According to an Associated Press report last week, agents from the Bureau of Alcohol, Tobacco and Firearms had an informant from the Oklahoma-based white supremacist group Elohim City, who told them before the bombing that individuals were "preparing for war against the U.S. government." One of Elohim City's heroes, Wayne Snell, was scheduled for execution April 19, and as that date approached, he began making threats to FBI agents and prison officials about a bombing to avenge his death. FBI agents were so concerned about the possibility that a month before the blast, they questioned an associate of Snell, who had, with him, made a bomb plot against the same building.
Tragically, the information was apparently not given to other federal authorities, in a failure of intelligence and communications reminiscent of those before the September 11 attacks. However, as far as we can tell, not a single Republican accused then-President Clinton of advanced knowledge of the Oklahoma City bombing.

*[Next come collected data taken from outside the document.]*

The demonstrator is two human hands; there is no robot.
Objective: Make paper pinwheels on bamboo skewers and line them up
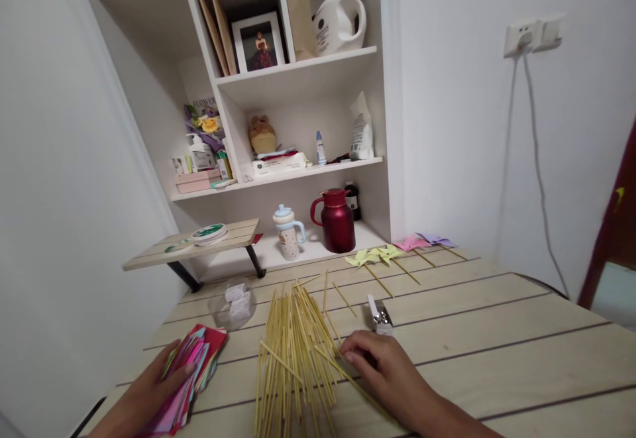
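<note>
My left hand (158, 380) is closed around a fanned stack of coloured paper (186, 385), mostly pink, red and pale blue, at the table's left side. The thumb lies across the top sheets. A loose pile of thin yellowish sticks (293, 352) is spread between my two hands. My right hand (380, 365) rests just right of the pile with its fingers curled in. Whatever those fingers hold, if anything, is hidden. One stick (355, 385) runs close along this hand. Beyond it stands a small open box (380, 317) with shiny little pieces inside.
Paper pinwheels on sticks, including a yellow pinwheel (382, 255) and a pink pinwheel (413, 243), lie along the back edge. A clear round container (232, 305) holds small white boxes. Behind are a light-coloured cup (288, 239), a red jug (338, 222) and a raised wooden stand (149, 252).
</note>
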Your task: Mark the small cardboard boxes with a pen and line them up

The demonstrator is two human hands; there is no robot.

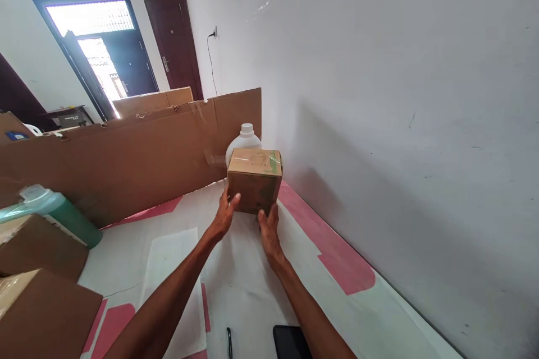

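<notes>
The small cardboard box [255,179], taped shut along its top with clear and green-marked tape, stands upright on the white-and-pink table covering [252,291], close to the wall [400,123] and directly in front of a white plastic bottle [244,140], which shows only above and behind it. Both hands are at the box's near face: the left hand [224,216] presses its spread fingers against the lower left corner, and the right hand [268,231] lies with its fingers against the bottom edge toward the right. Neither hand is closed around the box; whether any fingertips reach under it cannot be told from this angle. By the look of it, the step in hand is positioning or taking hold of the box at the far end of the table. A firm lift would call for each palm to slide onto an opposite side face. A tall cardboard sheet [126,151] stands behind; a pen [229,342] and a dark phone [290,342] lie near the forearms.
</notes>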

They probably didn't have time to do so, since practically before the dust from the explosion had settled, they were defending themselves from the loathsome charges that they had had something to do with it. Scarcely a week passed before Mr. Clinton was blaming talk radio denouncing the "loud and angry voices" rising from the airwaves. Within that same time frame, then-House Speaker Newt Gingrich was asked by a Newsweek reporter whether he thought the "anti-government climate" he and his cohorts had created had contributed to the bombing. Other attacks followed.
So, perhaps it shouldn't have come as such a surprise that similarly shocking, outrageous charges were raised by Democratic partisans after September 11. Numerous Democratic leaders called for an investigation into what President Bush knew before the attacks, including House Minority Leader Dick Gephardt and Sen. Hillary Clinton. Sen. Tom Daschle went even further, telling reporters he was "gravely concerned that the president received a warning in August about the threat of hijackers by Osama bin Laden and his organization." Rep. Cynthia McKinney went further, claiming that the administration failed to act for the crassest of financial motives.
Most of those members of Congress have since retracted their remarks, and the point is not to question the FBI's judgment before the Oklahoma City bombing. Regrettably, those things happen. However, the pattern of hypocrisy is breathtaking.
Given what we know now about the Oklahoma bombing, it will be interesting to see if those partisans who accused Mr. Bush of having advanced notice about the September 11 attacks demand that Mr. Clinton reveal how much he knew beforehand about the Oklahoma City bombing.